Records from a data collection:
===============
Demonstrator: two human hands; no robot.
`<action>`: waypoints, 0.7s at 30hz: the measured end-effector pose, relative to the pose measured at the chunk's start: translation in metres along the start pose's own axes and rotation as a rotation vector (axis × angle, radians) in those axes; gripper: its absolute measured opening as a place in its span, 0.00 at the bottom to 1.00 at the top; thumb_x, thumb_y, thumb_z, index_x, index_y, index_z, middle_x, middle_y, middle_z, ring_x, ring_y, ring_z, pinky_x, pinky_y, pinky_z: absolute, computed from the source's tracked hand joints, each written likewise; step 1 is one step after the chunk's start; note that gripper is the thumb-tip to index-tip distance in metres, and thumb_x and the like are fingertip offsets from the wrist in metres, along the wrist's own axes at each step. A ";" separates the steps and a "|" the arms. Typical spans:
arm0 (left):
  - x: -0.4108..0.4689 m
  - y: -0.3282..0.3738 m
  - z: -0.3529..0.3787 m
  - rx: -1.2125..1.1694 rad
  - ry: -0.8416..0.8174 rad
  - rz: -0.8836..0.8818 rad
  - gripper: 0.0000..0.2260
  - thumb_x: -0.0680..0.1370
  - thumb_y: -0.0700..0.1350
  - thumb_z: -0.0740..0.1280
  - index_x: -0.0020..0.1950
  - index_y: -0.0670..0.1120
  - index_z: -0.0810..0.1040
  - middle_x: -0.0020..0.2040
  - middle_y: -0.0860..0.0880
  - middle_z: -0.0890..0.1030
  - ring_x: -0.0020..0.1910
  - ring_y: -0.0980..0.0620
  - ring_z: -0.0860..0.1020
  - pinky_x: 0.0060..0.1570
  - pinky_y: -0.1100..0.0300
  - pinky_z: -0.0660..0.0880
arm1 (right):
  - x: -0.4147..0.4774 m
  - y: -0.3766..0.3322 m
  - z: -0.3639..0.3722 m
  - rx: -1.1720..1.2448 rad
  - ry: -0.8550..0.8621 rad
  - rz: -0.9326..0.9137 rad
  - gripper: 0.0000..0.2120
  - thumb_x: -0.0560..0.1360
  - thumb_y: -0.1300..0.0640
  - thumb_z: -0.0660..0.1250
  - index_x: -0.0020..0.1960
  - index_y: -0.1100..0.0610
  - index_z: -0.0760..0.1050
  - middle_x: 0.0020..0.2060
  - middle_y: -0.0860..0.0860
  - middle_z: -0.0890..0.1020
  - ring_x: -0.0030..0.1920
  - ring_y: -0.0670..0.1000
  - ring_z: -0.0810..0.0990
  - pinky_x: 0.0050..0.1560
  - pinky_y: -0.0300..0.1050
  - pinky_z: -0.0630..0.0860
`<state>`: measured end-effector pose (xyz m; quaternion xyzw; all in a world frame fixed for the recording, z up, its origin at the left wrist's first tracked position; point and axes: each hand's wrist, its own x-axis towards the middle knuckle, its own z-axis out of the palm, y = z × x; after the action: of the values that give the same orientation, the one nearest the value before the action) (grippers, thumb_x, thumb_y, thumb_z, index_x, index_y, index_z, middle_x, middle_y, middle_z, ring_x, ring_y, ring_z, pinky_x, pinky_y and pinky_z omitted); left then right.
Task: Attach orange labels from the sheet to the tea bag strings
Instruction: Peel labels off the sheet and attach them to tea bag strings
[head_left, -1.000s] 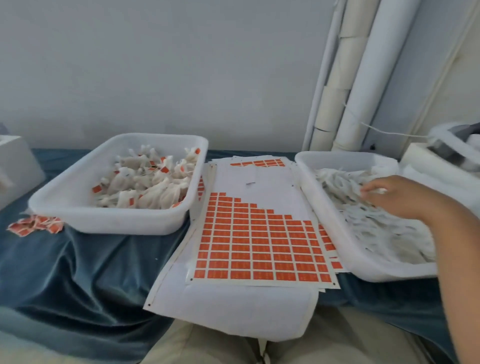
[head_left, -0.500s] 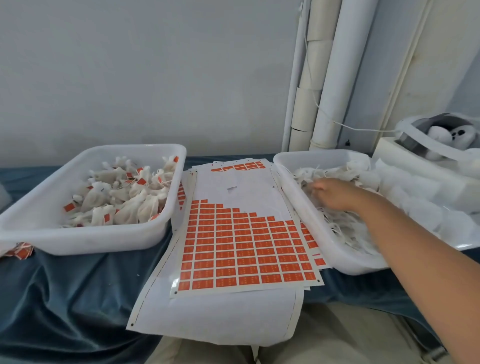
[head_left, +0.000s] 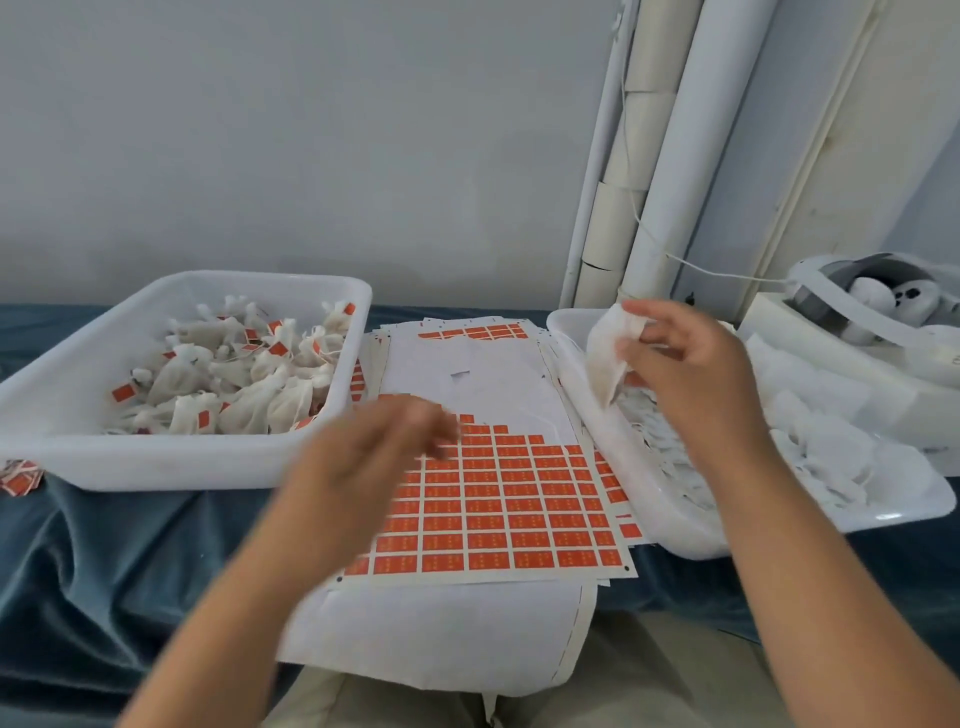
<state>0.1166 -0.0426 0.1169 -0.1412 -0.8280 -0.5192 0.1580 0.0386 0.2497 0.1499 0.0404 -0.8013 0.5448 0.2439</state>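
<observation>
A sheet of orange labels (head_left: 519, 509) lies in the middle on a stack of backing paper. My right hand (head_left: 685, 364) pinches a white tea bag (head_left: 605, 358) and holds it up above the left rim of the right tray (head_left: 582, 384), which is full of unlabelled bags. My left hand (head_left: 374, 457) is blurred, fingers loosely spread, over the upper left part of the label sheet and holds nothing. The left tray (head_left: 171, 462) holds several tea bags with orange labels on their strings.
A few loose orange labels (head_left: 18, 475) lie on the blue cloth left of the left tray. White pipes (head_left: 660, 171) run up the wall behind. A white box with soft toys (head_left: 883, 312) stands at the far right. My lap is below the sheets.
My right hand has lifted a tea bag out of the right tray. My left hand has come into view and moved over the label sheet.
</observation>
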 end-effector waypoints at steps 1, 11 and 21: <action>0.000 0.009 0.026 0.053 -0.148 -0.045 0.18 0.82 0.69 0.52 0.61 0.68 0.78 0.61 0.65 0.82 0.61 0.63 0.80 0.60 0.59 0.80 | -0.014 -0.002 0.006 0.043 -0.011 0.010 0.19 0.79 0.55 0.74 0.62 0.33 0.80 0.52 0.39 0.86 0.49 0.41 0.85 0.41 0.36 0.84; -0.024 -0.007 0.112 -0.532 -0.119 -0.149 0.11 0.84 0.56 0.67 0.66 0.58 0.77 0.56 0.51 0.85 0.56 0.50 0.85 0.54 0.56 0.83 | -0.123 0.013 0.051 0.330 -0.307 0.233 0.17 0.84 0.55 0.68 0.63 0.33 0.80 0.56 0.44 0.87 0.56 0.47 0.87 0.53 0.44 0.85; -0.032 -0.019 0.093 -0.460 -0.038 -0.384 0.11 0.85 0.60 0.59 0.55 0.65 0.81 0.53 0.63 0.83 0.53 0.67 0.81 0.47 0.66 0.77 | -0.127 0.016 0.047 -0.119 -0.267 0.097 0.16 0.74 0.31 0.64 0.56 0.35 0.81 0.50 0.32 0.84 0.51 0.37 0.82 0.47 0.28 0.78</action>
<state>0.1275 0.0308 0.0501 -0.0238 -0.7030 -0.7108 0.0055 0.1288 0.1885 0.0679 0.0592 -0.8586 0.4971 0.1108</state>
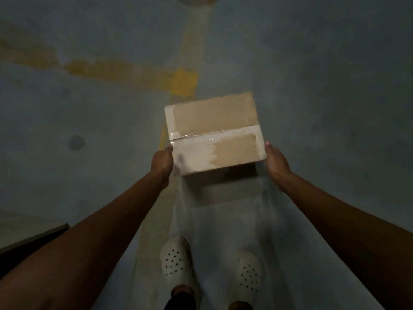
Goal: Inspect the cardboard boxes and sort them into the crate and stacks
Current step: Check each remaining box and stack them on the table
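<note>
A brown cardboard box [214,133], taped shut along its middle seam with clear tape and with whitish worn patches, is held in front of me above the floor. My left hand [162,163] grips its near left corner, fingers hidden under the box. At the near right edge my right hand [276,164] touches the side, thumb up along it; its fingers are hidden. No crate or stack of boxes is in view.
A grey concrete floor [324,86] with worn yellow painted lines [183,82] lies below. My feet in white perforated clogs [176,262] stand on a pale strip. A dark flat edge [33,239] sits at the lower left.
</note>
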A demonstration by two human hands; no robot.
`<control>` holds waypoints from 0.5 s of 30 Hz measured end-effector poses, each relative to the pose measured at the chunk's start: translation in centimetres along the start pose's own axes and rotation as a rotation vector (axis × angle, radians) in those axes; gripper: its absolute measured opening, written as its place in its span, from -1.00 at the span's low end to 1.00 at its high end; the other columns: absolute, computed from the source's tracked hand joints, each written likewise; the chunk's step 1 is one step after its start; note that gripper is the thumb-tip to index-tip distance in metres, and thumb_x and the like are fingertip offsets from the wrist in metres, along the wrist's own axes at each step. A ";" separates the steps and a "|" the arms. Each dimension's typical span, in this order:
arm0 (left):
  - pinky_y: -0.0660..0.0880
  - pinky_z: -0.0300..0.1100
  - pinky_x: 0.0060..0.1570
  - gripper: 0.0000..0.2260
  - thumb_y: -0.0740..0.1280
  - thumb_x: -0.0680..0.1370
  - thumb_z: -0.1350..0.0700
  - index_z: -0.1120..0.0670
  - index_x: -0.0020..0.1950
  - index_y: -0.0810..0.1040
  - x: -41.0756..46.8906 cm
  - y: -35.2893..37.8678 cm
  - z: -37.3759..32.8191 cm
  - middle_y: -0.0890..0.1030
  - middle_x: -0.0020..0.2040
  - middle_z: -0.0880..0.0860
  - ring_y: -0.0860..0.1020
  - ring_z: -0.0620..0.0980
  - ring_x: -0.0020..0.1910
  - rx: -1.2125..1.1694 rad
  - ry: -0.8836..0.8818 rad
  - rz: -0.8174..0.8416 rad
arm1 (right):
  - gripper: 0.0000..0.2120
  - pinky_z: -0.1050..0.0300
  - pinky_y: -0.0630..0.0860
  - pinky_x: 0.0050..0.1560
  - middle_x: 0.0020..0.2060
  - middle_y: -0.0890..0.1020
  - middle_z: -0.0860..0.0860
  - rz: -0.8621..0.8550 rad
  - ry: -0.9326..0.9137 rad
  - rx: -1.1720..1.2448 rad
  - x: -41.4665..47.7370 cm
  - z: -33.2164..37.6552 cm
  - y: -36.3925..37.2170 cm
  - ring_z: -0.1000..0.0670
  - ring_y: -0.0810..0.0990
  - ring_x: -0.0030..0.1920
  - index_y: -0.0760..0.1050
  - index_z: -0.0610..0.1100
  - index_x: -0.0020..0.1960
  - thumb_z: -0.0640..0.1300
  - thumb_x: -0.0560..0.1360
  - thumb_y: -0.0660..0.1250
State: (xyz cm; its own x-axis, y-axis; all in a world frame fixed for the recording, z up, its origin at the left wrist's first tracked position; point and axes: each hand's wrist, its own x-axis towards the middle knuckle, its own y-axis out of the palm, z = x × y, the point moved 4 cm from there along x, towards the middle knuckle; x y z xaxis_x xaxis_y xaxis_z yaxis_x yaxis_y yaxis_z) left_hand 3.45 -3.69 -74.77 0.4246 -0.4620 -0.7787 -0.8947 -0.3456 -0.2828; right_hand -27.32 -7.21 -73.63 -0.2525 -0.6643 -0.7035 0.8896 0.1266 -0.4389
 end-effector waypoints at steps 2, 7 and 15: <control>0.37 -0.14 -0.17 -0.72 0.16 0.68 0.00 0.10 0.31 0.46 0.5 0.7 1.2 0.51 0.17 0.08 0.46 0.00 -0.09 -0.056 -0.109 0.033 | -0.45 0.04 0.39 0.25 0.24 0.52 -0.04 0.008 0.054 0.020 0.8 -0.8 0.9 -0.09 0.49 0.22 0.40 -0.17 0.45 0.20 0.70 -0.01; 0.34 -0.17 -0.30 -0.61 0.18 0.64 0.06 0.19 0.42 0.46 0.4 0.3 0.8 0.53 0.11 0.12 0.45 -0.02 -0.21 -0.111 -0.112 -0.045 | -0.35 -0.12 0.49 0.31 0.31 0.55 -0.12 -0.007 0.091 -0.016 1.0 -0.5 0.9 -0.20 0.55 0.25 0.40 -0.20 0.44 0.14 0.49 0.38; 0.47 0.00 0.08 -0.84 0.31 0.62 0.05 0.10 0.08 0.62 -5.8 -2.8 -4.8 0.61 0.08 0.03 0.53 0.11 0.12 -0.091 0.083 -0.061 | -0.71 -0.09 0.64 -0.01 -0.02 0.67 -0.06 -0.074 -0.043 -0.040 -3.9 5.7 -3.8 -0.06 0.62 -0.07 0.62 -0.10 0.13 -0.30 0.48 0.29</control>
State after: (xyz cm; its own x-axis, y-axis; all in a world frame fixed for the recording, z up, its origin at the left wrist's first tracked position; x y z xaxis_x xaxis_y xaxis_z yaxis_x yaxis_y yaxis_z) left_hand 4.16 -4.00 -66.73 0.4911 -0.5025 -0.7116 -0.8524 -0.4457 -0.2735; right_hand -27.53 -9.30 -65.99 -0.2999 -0.7039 -0.6439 0.8529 0.1045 -0.5115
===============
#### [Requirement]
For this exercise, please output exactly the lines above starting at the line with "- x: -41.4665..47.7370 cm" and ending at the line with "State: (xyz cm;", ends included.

#### [Result for this task]
  - x: -41.4665..47.7370 cm
  - z: -33.2164..37.6552 cm
  - y: -36.3925..37.2170 cm
  - ring_z: -0.1000..0.0670
  - ring_y: -0.0810..0.0990
  - ring_x: -0.0030..0.1920
  - index_y: -0.0760..0.1050
  - index_z: -0.0610..0.1100
  - index_x: -0.0020..0.1960
  - thumb_z: -0.0640..0.1300
  - thumb_x: -0.0560..0.1360
  - thumb_y: -0.0660..0.1250
State: (xyz cm; its own x-axis, y-axis; all in a world frame fixed for the recording, z up, its origin at the left wrist's first tracked position; point and axes: each hand's wrist, its own x-axis towards the middle knuckle, its own y-axis out of the palm, z = x × y, the point moved 4 cm from there along x, towards the middle knuckle; x y z xaxis_x xaxis_y xaxis_z yaxis_x yaxis_y yaxis_z) left_hand 3.45 -3.69 -74.77 0.4246 -0.4620 -0.7787 -0.8947 -0.3456 -0.2828; right_hand -27.32 -7.21 -73.63 -0.2525 -0.6643 -0.7035 0.8896 0.1266 -0.4389

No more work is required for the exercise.